» **Work item**: Determine how many lines in the records that follow hold the string "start". Only that number should be returned.

» **Raw data**:
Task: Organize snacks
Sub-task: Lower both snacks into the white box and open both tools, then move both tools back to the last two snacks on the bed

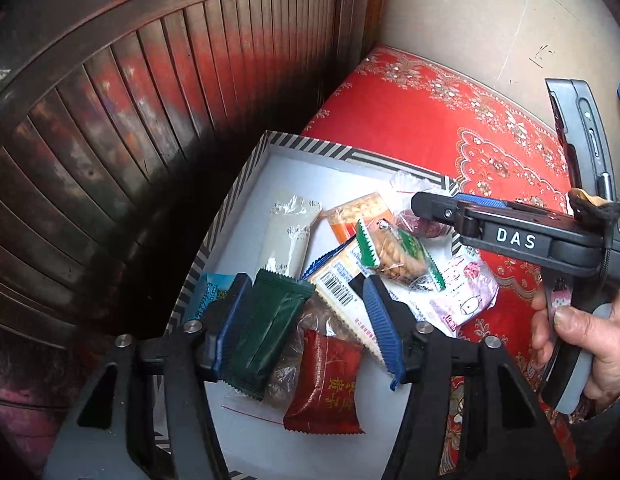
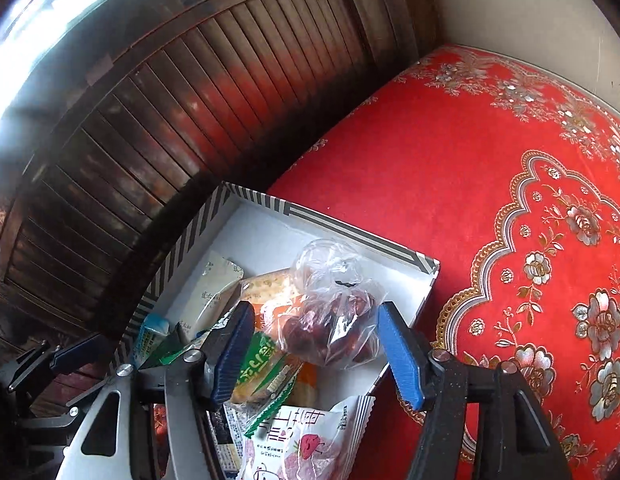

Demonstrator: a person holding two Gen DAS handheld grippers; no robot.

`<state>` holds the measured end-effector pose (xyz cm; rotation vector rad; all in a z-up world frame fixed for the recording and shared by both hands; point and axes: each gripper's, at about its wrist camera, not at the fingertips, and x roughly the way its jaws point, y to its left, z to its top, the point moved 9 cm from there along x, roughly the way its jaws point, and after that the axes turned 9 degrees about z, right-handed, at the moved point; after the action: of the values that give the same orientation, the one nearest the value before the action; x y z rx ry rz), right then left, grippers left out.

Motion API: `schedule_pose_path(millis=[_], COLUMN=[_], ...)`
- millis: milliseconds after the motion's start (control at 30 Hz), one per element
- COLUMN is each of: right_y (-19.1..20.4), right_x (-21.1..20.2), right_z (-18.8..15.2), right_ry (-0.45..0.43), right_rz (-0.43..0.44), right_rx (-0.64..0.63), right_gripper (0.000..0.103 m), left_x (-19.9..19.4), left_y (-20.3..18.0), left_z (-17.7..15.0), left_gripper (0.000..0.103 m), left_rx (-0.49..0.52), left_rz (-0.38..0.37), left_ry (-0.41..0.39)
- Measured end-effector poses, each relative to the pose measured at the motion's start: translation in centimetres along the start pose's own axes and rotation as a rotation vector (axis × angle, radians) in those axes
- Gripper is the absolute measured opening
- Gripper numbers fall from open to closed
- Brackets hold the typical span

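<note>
Both tools hang over the striped box (image 1: 246, 168) on the red-clothed counter (image 2: 450, 168); the left tool (image 1: 306, 320) gapes around a dark green packet (image 1: 266, 332) inside it, gripping nothing; the right tool (image 2: 316, 344) stands parted around a clear bag of red fruit (image 2: 330, 320) in the box's near corner, pads not pressing.

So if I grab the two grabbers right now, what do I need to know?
Left gripper: open over the dark green packet and red packet, pinching nothing.
Right gripper: open around the clear bag of dates, pads not pressing it.
The snacks all lie in the striped box on the red cloth; the pink packet hangs over the box's edge.
Done: snacks gathered in the box, in a loose heap.
Left: probably push the pink packet fully in and tidy the heap.
</note>
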<state>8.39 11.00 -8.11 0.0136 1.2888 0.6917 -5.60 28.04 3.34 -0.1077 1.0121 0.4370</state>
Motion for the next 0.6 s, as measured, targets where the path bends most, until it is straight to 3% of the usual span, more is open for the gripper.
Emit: schedule_pose_path(millis=[267, 600], right_y=[0.2, -5.8], right_x=[-6.9, -14.9], right_z=[-0.9, -3.2], right_ry=[-0.116, -0.186], right_rz=[-0.058, -0.195], right_rx=[-0.027, 0.053], right_gripper=[0.069, 0.074], left_x=[-0.8, -2.1], left_y=[-3.9, -12.1], left_z=[1.6, 3.2], left_gripper=[0.065, 0.065], left_rx=[0.039, 0.133], left_rz=[-0.018, -0.093], left_ry=[-0.042, -0.081])
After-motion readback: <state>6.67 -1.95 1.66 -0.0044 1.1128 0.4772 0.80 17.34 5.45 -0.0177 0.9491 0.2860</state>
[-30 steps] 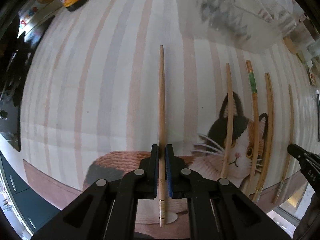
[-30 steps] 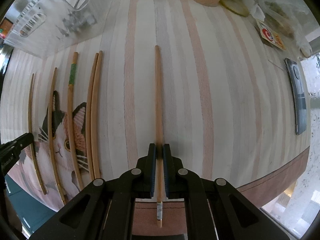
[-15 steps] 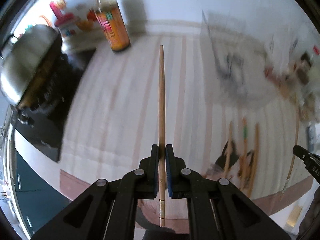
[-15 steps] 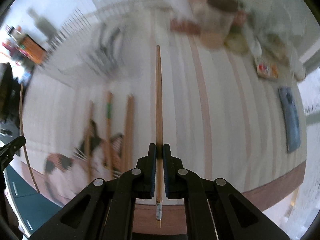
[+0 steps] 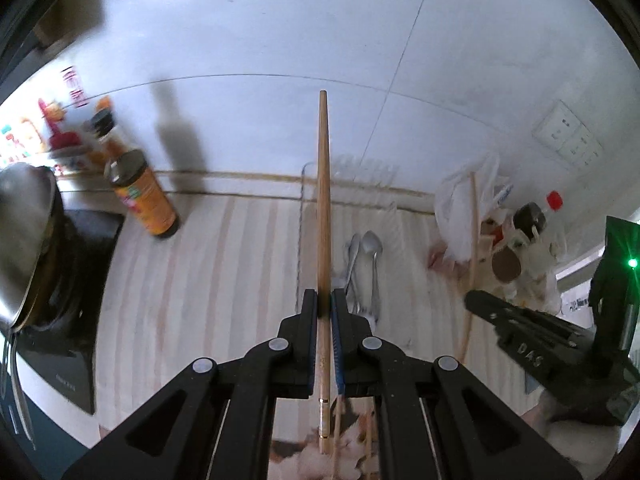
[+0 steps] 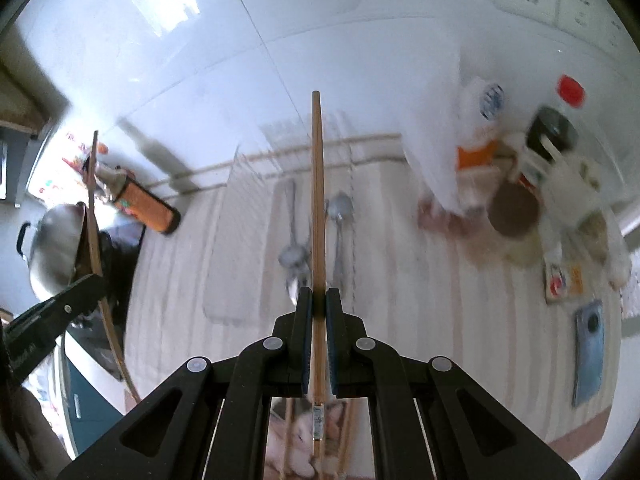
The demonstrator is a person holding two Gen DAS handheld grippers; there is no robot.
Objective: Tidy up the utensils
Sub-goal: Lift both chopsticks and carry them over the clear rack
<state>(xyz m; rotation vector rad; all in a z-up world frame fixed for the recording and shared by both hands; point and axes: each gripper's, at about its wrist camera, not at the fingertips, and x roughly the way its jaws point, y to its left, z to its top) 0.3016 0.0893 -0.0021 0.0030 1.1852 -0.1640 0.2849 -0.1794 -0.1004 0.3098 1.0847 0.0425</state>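
While our left gripper (image 5: 324,312) is pinching one chopstick (image 5: 323,216) and our right gripper (image 6: 315,308) another chopstick (image 6: 317,208), we are holding both raised above the clear tray (image 6: 236,240) of spoons (image 5: 374,264) on the striped mat (image 5: 192,264)

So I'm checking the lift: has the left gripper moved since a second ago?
Yes. The left gripper has risen and tilted up, away from the striped mat, chopstick still clamped.

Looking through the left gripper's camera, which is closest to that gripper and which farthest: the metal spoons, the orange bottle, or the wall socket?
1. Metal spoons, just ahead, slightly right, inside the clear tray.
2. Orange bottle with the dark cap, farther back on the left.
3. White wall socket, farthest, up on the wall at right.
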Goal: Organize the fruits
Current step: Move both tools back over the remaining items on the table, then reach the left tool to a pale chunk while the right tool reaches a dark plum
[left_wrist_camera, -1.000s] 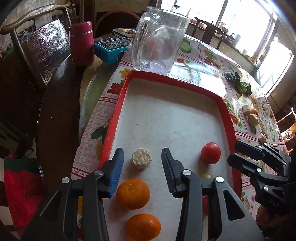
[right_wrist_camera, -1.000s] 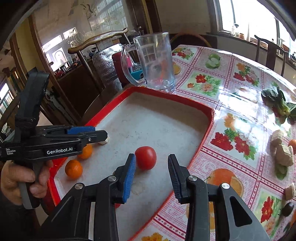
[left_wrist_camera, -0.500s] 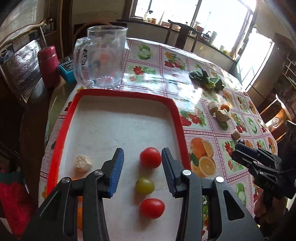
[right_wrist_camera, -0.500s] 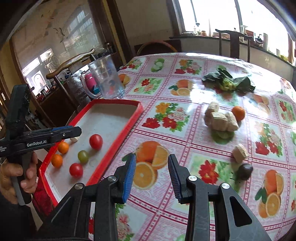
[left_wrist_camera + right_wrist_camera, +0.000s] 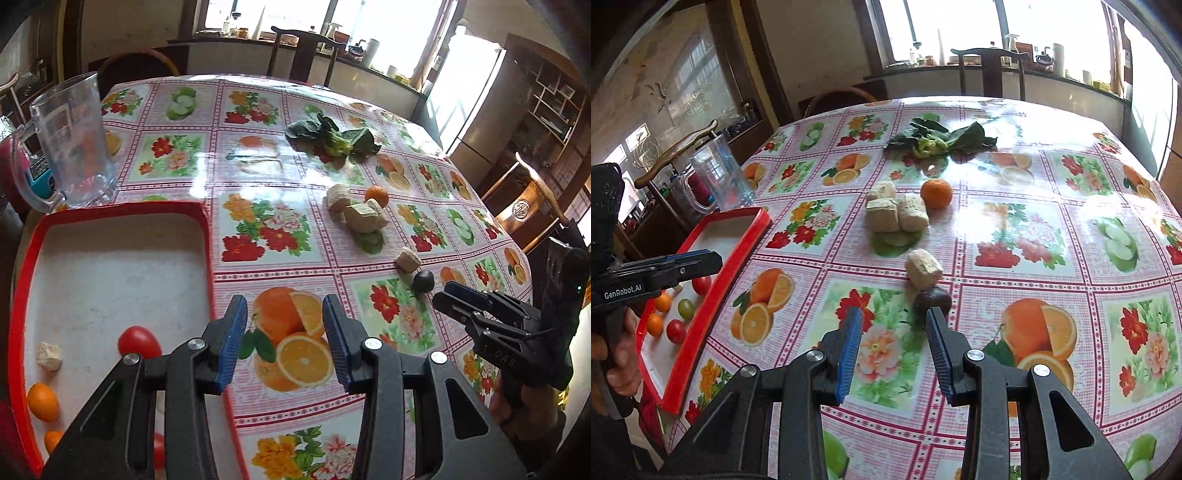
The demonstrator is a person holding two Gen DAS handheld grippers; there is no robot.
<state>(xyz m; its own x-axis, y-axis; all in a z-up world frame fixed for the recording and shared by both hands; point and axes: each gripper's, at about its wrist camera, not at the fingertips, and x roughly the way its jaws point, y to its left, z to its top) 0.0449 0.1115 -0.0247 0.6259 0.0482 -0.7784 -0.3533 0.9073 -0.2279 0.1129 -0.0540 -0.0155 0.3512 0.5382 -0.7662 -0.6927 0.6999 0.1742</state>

» **Output of the exercise**: 2